Exercise instructions: Excluding images, repeat the data exactly as given.

─── Source material ───

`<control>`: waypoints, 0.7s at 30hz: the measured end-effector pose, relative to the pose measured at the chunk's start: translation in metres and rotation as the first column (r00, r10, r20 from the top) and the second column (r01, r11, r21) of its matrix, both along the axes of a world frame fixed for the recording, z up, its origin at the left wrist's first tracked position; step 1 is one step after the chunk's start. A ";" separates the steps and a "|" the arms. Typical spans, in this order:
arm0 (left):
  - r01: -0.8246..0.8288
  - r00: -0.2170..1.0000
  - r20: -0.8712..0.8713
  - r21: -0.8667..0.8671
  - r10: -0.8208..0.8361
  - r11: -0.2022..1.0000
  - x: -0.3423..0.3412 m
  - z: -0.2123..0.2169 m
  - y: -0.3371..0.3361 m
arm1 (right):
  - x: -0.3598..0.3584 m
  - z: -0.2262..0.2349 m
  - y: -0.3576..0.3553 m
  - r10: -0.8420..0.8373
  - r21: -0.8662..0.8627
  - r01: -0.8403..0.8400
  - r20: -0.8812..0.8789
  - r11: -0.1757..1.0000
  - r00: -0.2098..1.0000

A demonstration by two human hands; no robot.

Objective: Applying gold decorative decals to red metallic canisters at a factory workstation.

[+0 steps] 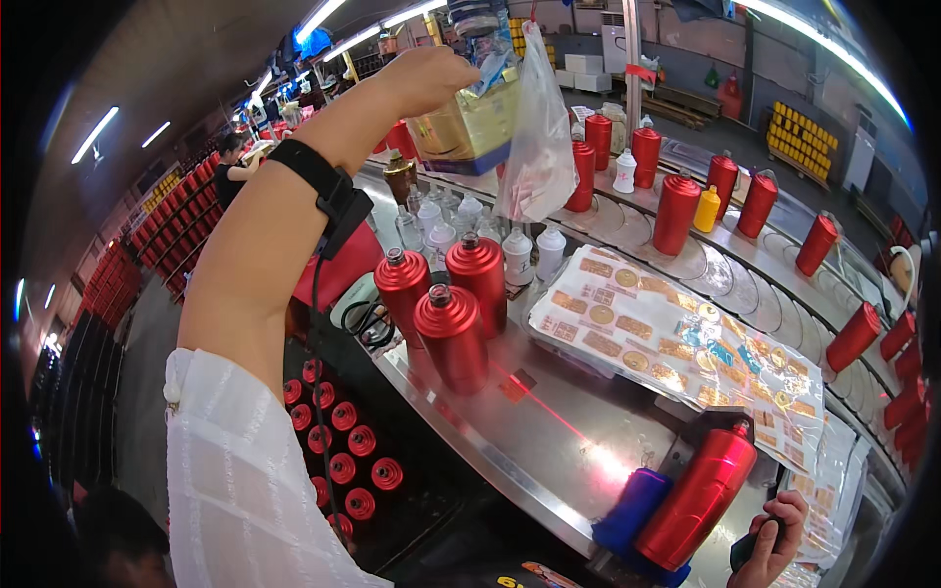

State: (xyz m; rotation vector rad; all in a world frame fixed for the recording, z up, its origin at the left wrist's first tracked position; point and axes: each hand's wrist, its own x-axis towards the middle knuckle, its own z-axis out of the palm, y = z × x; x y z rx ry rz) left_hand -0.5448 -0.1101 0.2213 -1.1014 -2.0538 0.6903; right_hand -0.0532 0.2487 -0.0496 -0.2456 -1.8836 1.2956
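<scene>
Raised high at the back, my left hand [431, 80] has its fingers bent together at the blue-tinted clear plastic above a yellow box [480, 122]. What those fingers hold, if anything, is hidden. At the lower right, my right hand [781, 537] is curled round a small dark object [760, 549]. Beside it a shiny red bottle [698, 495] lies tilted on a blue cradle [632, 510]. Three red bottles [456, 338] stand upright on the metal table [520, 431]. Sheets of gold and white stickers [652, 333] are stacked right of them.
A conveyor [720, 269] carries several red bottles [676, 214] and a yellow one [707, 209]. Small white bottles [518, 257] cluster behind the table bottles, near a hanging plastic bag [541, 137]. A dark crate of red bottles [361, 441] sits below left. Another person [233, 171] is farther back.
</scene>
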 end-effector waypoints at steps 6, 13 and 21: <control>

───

Exercise result:
`<control>`: waypoints, 0.7s at 30hz: the measured end-effector pose, relative to the pose measured at the chunk's start: translation in metres and rotation as the first column (r00, r10, r20 from the top) and the second column (r01, r11, r21) of its matrix, both along the axes of a world frame fixed for the recording, z up, its origin at the left wrist's first tracked position; step 1 is one step after the chunk's start. A ";" separates the steps and a "|" the arms. Typical spans, in this order:
arm0 (left):
  - r01: -0.8246..0.8288
  - r00: -0.2170..1.0000
  - r20: -0.8712..0.8713
  - r21: -0.8667..0.8671
  - r10: -0.8208..0.8361
  - r11: -0.2022..1.0000
  - x: -0.3423..0.3412 m
  - z: -0.2123..0.2169 m
  - y: -0.3371..0.3361 m
arm1 (right):
  - x: -0.3598..0.3584 m
  - z: -0.2262..0.2349 m
  - y: -0.3576..0.3553 m
  - r10: -0.8420..0.8373
  - r21: -0.8662..0.8627
  - r01: -0.8403..0.8400
  - r20: -0.8812..0.8789
  - r11: -0.1757..1.0000
  - r00: -0.2098..1.0000

A demonstration by two human hands; no robot.

Objective: Applying gold decorative decals to red metallic canisters at a factory workstation.

[+0 steps] 

State: (xyz m; rotation vector rad; all in a world frame fixed for the recording, z up, its origin at the left wrist's first tracked position; point and axes: each hand's wrist, its own x-axis towards the middle knuckle, its own z-axis out of the palm, y = z × x; x y z rx ry rz) left_hand -0.5448 -0.1101 0.2213 -1.1014 -2.0538 0.6903; right_hand -0.0532 0.2487 -0.0496 -0.2456 -1.8836 1.2956
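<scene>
Raised high at the back, my left hand [431, 80] has its fingers bent together at the blue-tinted clear plastic above a yellow box [480, 122]. What those fingers hold, if anything, is hidden. At the lower right, my right hand [781, 537] is curled round a small dark object [760, 549]. Beside it a shiny red bottle [698, 495] lies tilted on a blue cradle [632, 510]. Three red bottles [456, 338] stand upright on the metal table [520, 431]. Sheets of gold and white stickers [652, 333] are stacked right of them.
A conveyor [720, 269] carries several red bottles [676, 214] and a yellow one [707, 209]. Small white bottles [518, 257] cluster behind the table bottles, near a hanging plastic bag [541, 137]. A dark crate of red bottles [361, 441] sits below left. Another person [233, 171] is farther back.
</scene>
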 end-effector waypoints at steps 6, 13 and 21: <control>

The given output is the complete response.